▶ Goal of the exercise
Search the data for "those" and copy every matching line.

▶ Dataset content
--- START ---
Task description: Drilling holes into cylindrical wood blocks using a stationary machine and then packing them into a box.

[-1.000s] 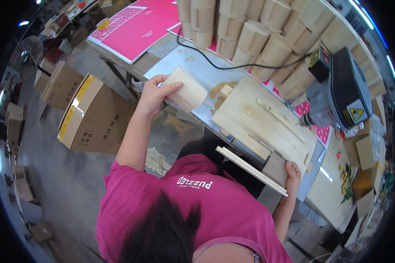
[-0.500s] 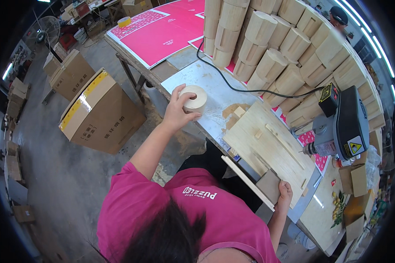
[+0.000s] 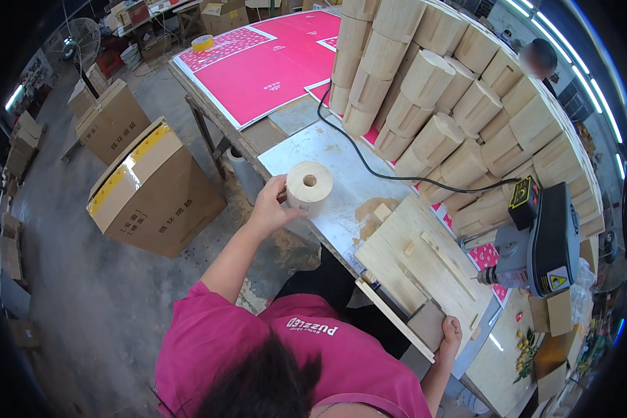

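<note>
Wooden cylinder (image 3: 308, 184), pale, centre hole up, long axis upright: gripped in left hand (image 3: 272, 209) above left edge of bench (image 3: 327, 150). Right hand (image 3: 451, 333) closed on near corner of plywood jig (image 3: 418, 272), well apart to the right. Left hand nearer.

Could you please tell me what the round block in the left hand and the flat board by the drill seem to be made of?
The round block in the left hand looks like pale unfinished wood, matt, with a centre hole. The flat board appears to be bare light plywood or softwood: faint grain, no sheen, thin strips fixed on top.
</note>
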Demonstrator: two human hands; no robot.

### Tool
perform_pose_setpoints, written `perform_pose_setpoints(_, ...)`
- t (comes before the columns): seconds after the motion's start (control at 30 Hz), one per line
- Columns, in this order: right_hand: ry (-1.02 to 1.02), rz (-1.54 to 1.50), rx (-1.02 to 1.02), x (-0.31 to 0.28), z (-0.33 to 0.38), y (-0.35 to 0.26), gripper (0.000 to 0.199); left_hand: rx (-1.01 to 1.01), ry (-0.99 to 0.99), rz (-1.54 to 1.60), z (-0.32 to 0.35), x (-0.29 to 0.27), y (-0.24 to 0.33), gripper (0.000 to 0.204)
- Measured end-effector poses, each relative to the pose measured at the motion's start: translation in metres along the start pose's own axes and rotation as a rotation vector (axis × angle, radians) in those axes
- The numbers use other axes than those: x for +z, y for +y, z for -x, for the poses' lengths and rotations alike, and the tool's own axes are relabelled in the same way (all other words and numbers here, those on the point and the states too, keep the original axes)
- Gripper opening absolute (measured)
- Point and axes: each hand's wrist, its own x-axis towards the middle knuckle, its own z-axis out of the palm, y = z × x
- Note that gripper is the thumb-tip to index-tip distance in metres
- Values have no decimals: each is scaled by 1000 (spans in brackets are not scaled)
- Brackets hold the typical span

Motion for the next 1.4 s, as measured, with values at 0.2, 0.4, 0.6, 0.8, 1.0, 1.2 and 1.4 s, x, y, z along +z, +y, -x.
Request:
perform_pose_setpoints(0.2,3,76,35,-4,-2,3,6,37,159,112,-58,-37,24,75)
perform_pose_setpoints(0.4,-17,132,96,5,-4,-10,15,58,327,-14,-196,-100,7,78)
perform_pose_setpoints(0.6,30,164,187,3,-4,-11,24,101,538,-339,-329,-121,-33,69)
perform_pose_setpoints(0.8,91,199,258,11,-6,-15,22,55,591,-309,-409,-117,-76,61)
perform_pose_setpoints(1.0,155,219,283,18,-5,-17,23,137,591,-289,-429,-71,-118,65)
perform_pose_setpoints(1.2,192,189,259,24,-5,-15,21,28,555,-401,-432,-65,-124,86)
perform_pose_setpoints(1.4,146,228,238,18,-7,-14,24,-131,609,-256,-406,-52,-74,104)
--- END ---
▶ Output of the task
- Measured end-effector poses, each relative to the pose measured at the motion's start: translation in metres along the start pose's own axes and rotation as a rotation vector (axis × angle, radians) in those axes
- The numbers use other axes than those: x for +z, y for +y, z for -x, for the poses' lengths and rotations alike, and the tool's own axes are relabelled in the same way (all other words and numbers here, those on the point and the states too, keep the original axes)

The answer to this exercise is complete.